19 comments

  • irq-1 a day ago ago

    Seems like this only helps large (heavy) websites with consistent content. The real world examples are all large, like YouTube, Amazon, etc...

    Small JSON responses that compress to <1k would fit in a single packet, so I don't see the advantage of going from "65 bytes with normal Zstandard compression, vs 28 bytes when using the past response as a dictionary - 57% smaller."

    • gnotstic a day ago ago

      yes i was under the same impression, but i think this LUT/dictionary solution is counter intuitive to both of our current understandings of the web.

      The "aha" moment for me was that, without this dict, the user is going to always request a full download of the data. For instance, let's say the NYT published an article and you read it. Then an editors note is added to the article. When you go back to read the article, the data transfer is miniscule. Now that is an edge case, but imagine a website that allows comments.. twitter.. reddit.. small text based pages that at first seem incosequential until you think about how we use the web, millions of users, returning to pages over and over again.

      For me, my mental model of this structure is a LUT(key/value pair) wrapped in a Version Control(hash).

      Now i think your comment is correct if we were to add how many requests the webpage is recieving and how frequently changes are happening to said webpage. My blog would recieve no benefits from implementing this tech, and using napkin math, my blog would need 1000 days to break even. Microsofts' blog however... less than a day, in theory.

      • everforward a day ago ago

        If the version control hash changes you have to re-download the dictionary, which is similar to redownloading the whole page.

        Reddit/NYT would have to publish their changes without changing the dictionary, meaning some portions would be largely absent from the dictionary and have worse compression than gzip. Probably fine for NYT, something like Reddit might actually have worse ratios than gzip in that case.

        • superb_dev a day ago ago

          Or you could use the previous version to generate the dictionary for the current version?
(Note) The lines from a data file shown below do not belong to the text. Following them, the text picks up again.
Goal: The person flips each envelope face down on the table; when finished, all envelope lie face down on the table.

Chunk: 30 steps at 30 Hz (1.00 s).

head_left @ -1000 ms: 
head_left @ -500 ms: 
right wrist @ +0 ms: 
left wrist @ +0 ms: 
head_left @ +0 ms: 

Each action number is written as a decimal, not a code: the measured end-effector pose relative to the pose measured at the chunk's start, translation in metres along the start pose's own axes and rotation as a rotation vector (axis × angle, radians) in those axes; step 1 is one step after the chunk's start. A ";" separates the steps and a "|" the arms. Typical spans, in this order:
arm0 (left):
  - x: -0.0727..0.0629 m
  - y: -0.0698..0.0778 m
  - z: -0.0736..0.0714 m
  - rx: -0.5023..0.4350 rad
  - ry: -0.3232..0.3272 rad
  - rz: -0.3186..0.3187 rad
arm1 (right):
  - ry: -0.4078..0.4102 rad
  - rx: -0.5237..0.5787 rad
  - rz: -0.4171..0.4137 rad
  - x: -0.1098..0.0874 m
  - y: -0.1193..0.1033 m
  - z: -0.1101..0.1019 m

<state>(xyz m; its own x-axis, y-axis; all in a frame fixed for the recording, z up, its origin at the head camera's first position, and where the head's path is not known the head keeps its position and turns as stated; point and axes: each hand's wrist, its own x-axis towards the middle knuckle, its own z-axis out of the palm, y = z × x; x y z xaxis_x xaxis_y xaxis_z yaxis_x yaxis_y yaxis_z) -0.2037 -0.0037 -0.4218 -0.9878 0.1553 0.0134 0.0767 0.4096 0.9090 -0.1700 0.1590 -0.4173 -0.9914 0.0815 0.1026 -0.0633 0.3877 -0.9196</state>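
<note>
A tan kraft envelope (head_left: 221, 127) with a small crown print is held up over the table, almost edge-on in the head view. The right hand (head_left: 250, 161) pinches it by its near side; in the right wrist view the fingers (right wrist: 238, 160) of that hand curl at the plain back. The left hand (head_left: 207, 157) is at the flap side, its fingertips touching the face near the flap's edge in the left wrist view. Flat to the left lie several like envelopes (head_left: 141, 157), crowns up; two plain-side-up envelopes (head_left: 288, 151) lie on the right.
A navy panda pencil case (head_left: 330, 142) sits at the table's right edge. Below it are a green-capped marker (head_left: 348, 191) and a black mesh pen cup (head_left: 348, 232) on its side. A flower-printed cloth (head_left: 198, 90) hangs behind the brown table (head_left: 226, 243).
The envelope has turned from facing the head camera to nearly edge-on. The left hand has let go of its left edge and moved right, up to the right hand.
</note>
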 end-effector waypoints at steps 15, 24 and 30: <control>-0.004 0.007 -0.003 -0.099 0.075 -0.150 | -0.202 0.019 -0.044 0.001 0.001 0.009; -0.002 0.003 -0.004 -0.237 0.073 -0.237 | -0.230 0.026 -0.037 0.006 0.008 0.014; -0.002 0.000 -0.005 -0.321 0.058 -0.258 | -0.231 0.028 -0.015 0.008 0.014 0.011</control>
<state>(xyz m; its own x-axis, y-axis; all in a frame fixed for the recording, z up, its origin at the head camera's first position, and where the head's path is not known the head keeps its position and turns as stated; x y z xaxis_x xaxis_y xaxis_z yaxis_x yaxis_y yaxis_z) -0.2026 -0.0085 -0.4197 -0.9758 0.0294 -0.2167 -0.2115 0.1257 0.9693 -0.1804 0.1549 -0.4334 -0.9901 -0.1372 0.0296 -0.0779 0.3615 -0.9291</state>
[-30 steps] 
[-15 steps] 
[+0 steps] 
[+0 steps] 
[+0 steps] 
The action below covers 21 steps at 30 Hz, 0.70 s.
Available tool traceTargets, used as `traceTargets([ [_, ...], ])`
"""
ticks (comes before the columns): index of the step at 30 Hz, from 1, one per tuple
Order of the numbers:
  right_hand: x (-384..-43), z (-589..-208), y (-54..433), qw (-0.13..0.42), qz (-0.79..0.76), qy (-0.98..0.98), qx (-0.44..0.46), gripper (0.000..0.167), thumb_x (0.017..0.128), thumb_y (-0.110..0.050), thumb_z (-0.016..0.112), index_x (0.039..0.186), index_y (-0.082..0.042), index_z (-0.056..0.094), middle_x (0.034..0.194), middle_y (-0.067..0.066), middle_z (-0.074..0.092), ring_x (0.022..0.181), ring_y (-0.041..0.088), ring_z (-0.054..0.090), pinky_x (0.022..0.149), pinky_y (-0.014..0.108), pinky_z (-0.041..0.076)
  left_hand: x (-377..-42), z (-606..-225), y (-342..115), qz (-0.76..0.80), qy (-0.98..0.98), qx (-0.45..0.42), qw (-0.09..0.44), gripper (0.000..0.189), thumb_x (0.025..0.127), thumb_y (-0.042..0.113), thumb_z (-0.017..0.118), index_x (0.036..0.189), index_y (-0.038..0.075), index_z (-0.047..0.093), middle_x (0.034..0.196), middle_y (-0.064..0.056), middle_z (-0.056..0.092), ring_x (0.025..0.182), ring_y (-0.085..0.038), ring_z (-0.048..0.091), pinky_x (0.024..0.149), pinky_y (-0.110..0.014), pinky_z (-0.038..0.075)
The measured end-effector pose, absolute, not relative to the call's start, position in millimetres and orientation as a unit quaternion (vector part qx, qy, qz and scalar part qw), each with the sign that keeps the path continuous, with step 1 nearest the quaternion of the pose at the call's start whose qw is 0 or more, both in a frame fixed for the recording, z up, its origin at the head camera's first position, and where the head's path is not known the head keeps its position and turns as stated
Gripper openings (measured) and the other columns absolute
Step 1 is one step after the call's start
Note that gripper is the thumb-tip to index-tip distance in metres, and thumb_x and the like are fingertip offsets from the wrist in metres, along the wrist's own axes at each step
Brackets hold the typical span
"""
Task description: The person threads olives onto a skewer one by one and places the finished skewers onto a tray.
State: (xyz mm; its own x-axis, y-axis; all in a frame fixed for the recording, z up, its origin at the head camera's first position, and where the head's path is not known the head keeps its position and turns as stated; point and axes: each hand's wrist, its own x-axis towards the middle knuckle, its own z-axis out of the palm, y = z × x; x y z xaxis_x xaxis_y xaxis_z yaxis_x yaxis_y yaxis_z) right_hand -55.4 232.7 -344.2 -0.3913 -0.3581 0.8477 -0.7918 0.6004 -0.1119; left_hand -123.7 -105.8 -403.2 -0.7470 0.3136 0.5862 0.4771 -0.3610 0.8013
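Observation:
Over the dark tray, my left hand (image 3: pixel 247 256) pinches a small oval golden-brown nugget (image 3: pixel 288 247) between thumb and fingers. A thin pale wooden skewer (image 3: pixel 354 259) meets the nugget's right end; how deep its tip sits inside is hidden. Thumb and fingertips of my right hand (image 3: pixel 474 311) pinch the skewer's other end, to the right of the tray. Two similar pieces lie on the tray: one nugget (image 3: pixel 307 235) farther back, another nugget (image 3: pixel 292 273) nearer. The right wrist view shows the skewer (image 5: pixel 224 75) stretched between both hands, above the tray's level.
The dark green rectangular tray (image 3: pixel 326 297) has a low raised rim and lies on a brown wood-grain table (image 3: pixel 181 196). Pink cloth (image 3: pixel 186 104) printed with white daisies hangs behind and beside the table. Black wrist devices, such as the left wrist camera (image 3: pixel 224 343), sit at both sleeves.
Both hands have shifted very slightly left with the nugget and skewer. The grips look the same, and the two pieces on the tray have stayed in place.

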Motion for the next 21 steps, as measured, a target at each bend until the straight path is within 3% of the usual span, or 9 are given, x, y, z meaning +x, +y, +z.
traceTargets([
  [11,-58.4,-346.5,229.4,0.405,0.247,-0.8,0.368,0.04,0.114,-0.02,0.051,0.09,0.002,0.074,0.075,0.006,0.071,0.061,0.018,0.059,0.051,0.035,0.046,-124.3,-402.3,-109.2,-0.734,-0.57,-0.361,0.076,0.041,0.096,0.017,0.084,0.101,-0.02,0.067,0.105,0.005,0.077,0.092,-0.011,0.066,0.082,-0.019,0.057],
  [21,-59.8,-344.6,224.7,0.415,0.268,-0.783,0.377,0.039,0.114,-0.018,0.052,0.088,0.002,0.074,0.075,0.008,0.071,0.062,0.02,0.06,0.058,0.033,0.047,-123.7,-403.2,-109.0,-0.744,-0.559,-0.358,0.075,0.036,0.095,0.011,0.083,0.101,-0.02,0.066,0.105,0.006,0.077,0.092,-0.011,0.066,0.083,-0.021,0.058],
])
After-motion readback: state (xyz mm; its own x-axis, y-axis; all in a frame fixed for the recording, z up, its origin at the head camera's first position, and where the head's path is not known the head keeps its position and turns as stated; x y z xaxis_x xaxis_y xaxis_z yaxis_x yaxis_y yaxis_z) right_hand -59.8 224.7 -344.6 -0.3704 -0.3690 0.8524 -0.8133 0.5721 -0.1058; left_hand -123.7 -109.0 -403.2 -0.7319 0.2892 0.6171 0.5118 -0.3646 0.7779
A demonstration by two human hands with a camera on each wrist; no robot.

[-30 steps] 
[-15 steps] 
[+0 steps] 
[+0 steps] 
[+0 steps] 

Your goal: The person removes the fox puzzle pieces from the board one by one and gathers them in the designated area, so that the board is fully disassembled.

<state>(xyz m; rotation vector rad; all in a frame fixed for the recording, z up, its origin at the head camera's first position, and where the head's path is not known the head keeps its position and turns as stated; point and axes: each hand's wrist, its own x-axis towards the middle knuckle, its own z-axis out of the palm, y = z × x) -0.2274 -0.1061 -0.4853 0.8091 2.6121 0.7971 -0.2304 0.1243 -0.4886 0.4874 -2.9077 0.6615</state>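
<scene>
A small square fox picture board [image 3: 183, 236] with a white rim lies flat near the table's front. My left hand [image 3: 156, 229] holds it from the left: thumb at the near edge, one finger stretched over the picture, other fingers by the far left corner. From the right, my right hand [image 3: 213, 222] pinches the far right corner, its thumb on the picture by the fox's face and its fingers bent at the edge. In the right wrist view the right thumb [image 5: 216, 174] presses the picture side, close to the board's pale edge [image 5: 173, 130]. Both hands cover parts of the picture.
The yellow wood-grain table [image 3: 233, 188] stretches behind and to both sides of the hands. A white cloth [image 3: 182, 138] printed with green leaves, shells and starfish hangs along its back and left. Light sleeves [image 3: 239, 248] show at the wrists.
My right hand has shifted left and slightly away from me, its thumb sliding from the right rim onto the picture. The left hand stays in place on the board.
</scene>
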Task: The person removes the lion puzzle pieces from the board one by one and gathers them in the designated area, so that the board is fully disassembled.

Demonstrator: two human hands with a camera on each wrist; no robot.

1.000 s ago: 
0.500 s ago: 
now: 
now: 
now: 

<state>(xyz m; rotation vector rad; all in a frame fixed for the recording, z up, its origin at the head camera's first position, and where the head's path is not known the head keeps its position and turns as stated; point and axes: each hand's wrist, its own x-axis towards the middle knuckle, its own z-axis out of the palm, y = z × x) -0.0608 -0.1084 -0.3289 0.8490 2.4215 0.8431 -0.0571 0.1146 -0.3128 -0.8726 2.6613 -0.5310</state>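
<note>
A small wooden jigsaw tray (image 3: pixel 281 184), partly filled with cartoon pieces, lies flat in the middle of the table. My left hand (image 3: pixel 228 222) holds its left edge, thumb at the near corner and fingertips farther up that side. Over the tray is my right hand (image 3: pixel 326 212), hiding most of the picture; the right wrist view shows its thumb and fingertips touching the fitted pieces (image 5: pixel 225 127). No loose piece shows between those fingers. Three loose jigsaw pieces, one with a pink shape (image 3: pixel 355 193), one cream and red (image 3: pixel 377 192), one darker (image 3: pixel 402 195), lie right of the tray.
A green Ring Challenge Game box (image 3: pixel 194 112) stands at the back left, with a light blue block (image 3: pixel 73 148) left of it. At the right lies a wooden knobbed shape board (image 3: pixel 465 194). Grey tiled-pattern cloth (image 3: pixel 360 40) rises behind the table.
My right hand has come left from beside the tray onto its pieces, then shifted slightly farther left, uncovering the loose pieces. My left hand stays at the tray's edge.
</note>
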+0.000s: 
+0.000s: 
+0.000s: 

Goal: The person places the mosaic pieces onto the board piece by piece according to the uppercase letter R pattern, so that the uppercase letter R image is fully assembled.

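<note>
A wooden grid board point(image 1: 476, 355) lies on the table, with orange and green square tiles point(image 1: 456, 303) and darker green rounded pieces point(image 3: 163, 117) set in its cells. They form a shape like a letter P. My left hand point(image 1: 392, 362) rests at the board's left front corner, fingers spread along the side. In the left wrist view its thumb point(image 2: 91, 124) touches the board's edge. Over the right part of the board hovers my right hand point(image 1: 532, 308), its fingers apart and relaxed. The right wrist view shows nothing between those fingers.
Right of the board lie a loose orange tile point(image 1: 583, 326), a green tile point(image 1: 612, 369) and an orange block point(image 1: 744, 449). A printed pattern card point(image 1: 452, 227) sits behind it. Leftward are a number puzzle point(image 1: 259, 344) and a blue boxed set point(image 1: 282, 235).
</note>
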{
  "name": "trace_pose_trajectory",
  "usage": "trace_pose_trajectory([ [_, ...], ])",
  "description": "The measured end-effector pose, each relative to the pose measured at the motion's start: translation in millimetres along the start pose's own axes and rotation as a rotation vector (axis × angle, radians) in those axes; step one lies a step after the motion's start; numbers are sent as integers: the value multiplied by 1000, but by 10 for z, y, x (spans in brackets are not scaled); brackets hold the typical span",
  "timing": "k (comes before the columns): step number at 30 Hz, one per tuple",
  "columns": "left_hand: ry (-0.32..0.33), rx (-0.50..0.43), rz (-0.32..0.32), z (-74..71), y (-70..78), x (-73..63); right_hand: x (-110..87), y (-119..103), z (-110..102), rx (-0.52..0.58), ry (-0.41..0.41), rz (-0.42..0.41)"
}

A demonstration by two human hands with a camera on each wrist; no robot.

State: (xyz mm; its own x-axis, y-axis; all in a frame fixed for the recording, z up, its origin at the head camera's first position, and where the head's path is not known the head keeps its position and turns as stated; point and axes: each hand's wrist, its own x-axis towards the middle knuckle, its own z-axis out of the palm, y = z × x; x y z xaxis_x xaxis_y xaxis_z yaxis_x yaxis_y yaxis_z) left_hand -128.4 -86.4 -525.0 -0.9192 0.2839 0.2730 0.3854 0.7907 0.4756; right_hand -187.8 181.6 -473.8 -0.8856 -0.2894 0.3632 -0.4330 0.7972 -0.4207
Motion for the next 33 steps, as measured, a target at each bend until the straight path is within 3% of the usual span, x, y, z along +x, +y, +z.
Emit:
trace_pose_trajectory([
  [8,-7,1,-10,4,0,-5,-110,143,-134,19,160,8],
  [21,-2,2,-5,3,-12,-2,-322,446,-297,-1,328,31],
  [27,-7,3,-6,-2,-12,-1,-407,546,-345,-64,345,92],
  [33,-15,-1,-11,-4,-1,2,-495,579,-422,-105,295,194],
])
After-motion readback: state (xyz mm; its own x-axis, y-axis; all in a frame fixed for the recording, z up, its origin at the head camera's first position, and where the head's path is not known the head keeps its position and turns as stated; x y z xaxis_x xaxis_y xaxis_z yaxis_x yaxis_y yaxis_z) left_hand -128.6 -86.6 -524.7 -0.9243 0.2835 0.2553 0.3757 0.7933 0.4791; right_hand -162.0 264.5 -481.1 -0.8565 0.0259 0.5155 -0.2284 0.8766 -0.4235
          I would assume chunks that didn’t benefit from the dictionary would receive the standard compression, so you can’t get worse than gzip.

          • everforward 16 hours ago ago

            Maybe? That gets sort of awkward for frequently updated things like Reddit where there might be 10 dictionary versions between what you have and the current version. You’d need something that decides whether to get an incremental update or a new dictionary, and the hoster has to store those old dictionaries. Feels like more trouble than it’s worth.

            You could compress things with gzip if the dictionary doesn’t work well, but to my understanding gzip compresses repetition. There’s less repetition in smaller chunks, so worse compression ratios. Eg compressing each comment individually has a worse net ratio than compressing all the comments at once.

            It would also be annoying to merge a bunch of individually compressed blocks back together, but certainly an option

            • superb_dev 12 hours ago ago

              I’m pretty sure the dictionary just gets put on the front of the compression algorithm’s “context” so that it can be referenced just like any other part of the document. You wouldn’t need individual blocks with different compression schemes, it would all get compressed together.

    • cyanydeez a day ago ago

      The toy examples aren't the savings. Do the calculations with a json list of 100 objects and you'll find that compress increase more significantly.

      So yeah, one time object return isn't impressive. Once those objects are in an array, then there's a much more remarkable compression.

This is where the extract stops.